### [Brief]
All of the data that follows should be retyped exactly, please, except the pictures.

Extracted records
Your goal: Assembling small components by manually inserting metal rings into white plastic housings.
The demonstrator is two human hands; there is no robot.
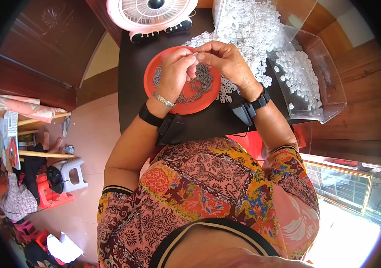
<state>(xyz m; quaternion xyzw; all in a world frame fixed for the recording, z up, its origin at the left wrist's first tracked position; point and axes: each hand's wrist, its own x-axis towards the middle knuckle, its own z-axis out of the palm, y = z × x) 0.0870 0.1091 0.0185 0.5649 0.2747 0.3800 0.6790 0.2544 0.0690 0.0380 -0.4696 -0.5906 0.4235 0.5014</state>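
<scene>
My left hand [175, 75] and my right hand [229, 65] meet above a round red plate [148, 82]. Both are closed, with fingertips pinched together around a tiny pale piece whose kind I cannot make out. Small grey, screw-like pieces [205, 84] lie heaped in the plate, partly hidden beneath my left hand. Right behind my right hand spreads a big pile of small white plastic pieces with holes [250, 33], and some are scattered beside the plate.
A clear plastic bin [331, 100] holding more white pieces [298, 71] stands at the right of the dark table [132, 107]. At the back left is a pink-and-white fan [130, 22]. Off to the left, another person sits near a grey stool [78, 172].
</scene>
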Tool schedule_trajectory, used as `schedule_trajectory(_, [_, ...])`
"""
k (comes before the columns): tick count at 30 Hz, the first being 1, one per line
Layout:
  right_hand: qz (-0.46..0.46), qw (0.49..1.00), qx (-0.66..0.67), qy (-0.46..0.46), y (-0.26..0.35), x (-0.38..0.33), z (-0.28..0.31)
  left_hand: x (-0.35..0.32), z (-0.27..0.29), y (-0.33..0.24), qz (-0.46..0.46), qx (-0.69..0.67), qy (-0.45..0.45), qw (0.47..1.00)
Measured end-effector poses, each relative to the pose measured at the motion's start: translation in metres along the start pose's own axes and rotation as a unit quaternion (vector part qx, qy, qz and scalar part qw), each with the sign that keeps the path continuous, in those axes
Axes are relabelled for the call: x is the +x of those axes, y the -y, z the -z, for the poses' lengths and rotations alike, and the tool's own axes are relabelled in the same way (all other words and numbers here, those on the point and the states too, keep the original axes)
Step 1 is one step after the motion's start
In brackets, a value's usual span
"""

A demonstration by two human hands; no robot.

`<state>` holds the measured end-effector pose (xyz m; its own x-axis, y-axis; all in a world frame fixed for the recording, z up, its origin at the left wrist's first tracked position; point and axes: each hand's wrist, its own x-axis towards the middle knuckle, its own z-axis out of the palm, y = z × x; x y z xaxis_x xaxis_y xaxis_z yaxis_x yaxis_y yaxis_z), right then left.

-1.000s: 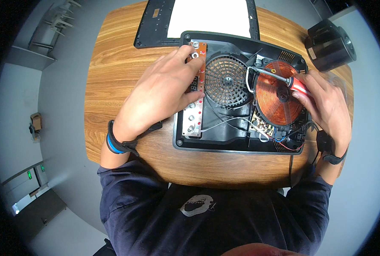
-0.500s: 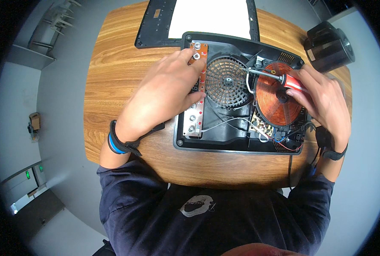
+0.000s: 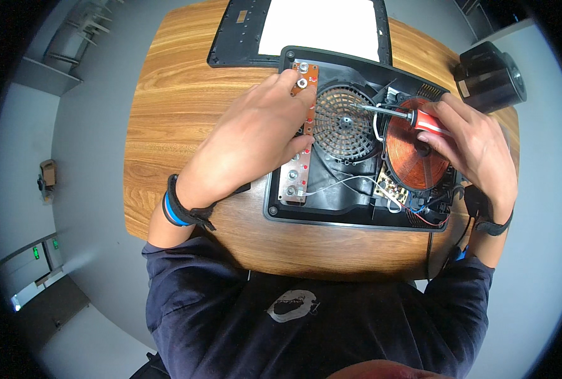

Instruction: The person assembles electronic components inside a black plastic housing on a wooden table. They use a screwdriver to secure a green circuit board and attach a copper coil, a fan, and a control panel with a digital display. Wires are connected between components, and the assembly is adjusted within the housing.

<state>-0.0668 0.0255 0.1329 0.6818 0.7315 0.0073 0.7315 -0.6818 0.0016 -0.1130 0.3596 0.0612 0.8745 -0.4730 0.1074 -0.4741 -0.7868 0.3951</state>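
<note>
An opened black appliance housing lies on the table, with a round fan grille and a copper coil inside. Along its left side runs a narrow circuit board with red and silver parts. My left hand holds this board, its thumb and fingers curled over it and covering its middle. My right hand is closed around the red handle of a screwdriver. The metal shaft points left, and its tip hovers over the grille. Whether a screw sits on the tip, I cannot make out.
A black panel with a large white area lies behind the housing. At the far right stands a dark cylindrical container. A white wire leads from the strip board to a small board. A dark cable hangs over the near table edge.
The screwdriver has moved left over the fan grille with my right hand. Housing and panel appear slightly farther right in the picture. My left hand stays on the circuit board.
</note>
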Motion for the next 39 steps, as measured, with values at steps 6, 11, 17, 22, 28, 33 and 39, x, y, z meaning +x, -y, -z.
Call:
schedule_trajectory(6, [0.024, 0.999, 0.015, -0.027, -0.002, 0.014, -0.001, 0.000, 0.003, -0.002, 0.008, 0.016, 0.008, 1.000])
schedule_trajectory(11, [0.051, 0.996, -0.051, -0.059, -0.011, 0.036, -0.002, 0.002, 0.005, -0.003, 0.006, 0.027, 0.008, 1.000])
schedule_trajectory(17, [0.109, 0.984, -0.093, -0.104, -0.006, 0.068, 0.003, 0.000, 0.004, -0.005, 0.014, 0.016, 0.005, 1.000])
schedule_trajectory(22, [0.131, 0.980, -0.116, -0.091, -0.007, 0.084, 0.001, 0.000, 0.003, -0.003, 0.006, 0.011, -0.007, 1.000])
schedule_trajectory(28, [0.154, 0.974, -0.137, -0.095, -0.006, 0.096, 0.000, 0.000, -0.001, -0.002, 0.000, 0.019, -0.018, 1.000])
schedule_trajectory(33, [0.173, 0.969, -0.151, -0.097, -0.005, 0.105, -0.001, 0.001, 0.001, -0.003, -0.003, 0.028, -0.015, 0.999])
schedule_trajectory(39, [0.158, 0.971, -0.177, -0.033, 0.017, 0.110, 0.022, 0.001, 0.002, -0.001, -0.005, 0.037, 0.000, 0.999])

### [Output of the task]
Your goal: Assembling small components by manually inserting metal rings into white plastic housings.
The demonstrator is two human hands; there is no robot.
<state>(xyz m; quaternion xyzw; all in a world frame fixed for the recording, z up, its origin at the left wrist's first tracked position; point and axes: each hand's wrist, its own x-axis towards the middle knuckle, its own z-axis out of the palm, y = z × x) 0.0870 0.1091 0.0185 0.5649 0.2747 0.3800 0.6790 0.2544 0.0690 0.0380 -0.4696 -0.5906 0.4235 0.5014</state>
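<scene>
My left hand [175, 75] and my right hand [229, 65] meet above a round red plate [148, 82]. Both are closed, with fingertips pinched together around a tiny pale piece whose kind I cannot make out. Small grey, screw-like pieces [205, 84] lie heaped in the plate, partly hidden beneath my left hand. Right behind my right hand spreads a big pile of small white plastic pieces with holes [250, 33], and some are scattered beside the plate.
A clear plastic bin [331, 100] holding more white pieces [298, 71] stands at the right of the dark table [132, 107]. At the back left is a pink-and-white fan [130, 22]. Off to the left, another person sits near a grey stool [78, 172].
</scene>
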Tool schedule_trajectory, used as `schedule_trajectory(_, [_, ...])`
"""
k (comes before the columns): tick count at 30 Hz, the first being 1, one per line
Layout:
  right_hand: qz (-0.46..0.46), qw (0.49..1.00), qx (-0.66..0.67), qy (-0.46..0.46), y (-0.26..0.35), x (-0.38..0.33), z (-0.28..0.31)
  left_hand: x (-0.35..0.32), z (-0.27..0.29), y (-0.33..0.24), qz (-0.46..0.46), qx (-0.69..0.67), qy (-0.45..0.45), qw (0.47..1.00)
Measured end-effector poses, each relative to the pose measured at the motion's start: translation in metres along the start pose's own axes and rotation as a unit quaternion (vector part qx, qy, qz and scalar part qw), each with the sign that keeps the path continuous, in those axes
Axes are relabelled for the call: x is the +x of those axes, y the -y, z the -z, for the poses' lengths and rotations alike, and the tool's own axes are relabelled in the same way (all other words and numbers here, those on the point and the states too, keep the original axes)
Step 1 is one step after the motion's start
In brackets, a value's usual span
"""

A demonstration by two human hands; no robot.

`<state>` holds the measured end-effector pose (xyz m; its own x-axis, y-axis; all in a world frame fixed for the recording, z up, its origin at the left wrist's first tracked position; point and axes: each hand's wrist, its own x-axis towards the middle knuckle, its own z-axis out of the palm, y = z × x; x y z xaxis_x xaxis_y xaxis_z yaxis_x yaxis_y yaxis_z), right then left.

-1.000s: 
-0.500s: 
+0.000s: 

Instruction: The person assembles electronic components inside a black plastic housing on a wooden table. They use a screwdriver to secure a green circuit board and attach a copper coil, a fan, and a control panel with a digital display. Wires are connected between components, and the assembly is adjusted within the housing.

<state>-0.0668 0.0255 0.1329 0.6818 0.7315 0.0073 0.7315 -0.6818 0.0016 -0.1130 0.3596 0.0612 0.8745 -0.4730 0.1074 -0.4741 -0.7868 0.3951</state>
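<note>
An opened black appliance housing lies on the table, with a round fan grille and a copper coil inside. Along its left side runs a narrow circuit board with red and silver parts. My left hand holds this board, its thumb and fingers curled over it and covering its middle. My right hand is closed around the red handle of a screwdriver. The metal shaft points left, and its tip hovers over the grille. Whether a screw sits on the tip, I cannot make out.
A black panel with a large white area lies behind the housing. At the far right stands a dark cylindrical container. A white wire leads from the strip board to a small board. A dark cable hangs over the near table edge.
The screwdriver has moved left over the fan grille with my right hand. Housing and panel appear slightly farther right in the picture. My left hand stays on the circuit board.
</note>
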Motion for the next 39 steps, as measured, with values at steps 6, 11, 17, 22, 28, 33 and 39, x, y, z meaning +x, -y, -z.
Call:
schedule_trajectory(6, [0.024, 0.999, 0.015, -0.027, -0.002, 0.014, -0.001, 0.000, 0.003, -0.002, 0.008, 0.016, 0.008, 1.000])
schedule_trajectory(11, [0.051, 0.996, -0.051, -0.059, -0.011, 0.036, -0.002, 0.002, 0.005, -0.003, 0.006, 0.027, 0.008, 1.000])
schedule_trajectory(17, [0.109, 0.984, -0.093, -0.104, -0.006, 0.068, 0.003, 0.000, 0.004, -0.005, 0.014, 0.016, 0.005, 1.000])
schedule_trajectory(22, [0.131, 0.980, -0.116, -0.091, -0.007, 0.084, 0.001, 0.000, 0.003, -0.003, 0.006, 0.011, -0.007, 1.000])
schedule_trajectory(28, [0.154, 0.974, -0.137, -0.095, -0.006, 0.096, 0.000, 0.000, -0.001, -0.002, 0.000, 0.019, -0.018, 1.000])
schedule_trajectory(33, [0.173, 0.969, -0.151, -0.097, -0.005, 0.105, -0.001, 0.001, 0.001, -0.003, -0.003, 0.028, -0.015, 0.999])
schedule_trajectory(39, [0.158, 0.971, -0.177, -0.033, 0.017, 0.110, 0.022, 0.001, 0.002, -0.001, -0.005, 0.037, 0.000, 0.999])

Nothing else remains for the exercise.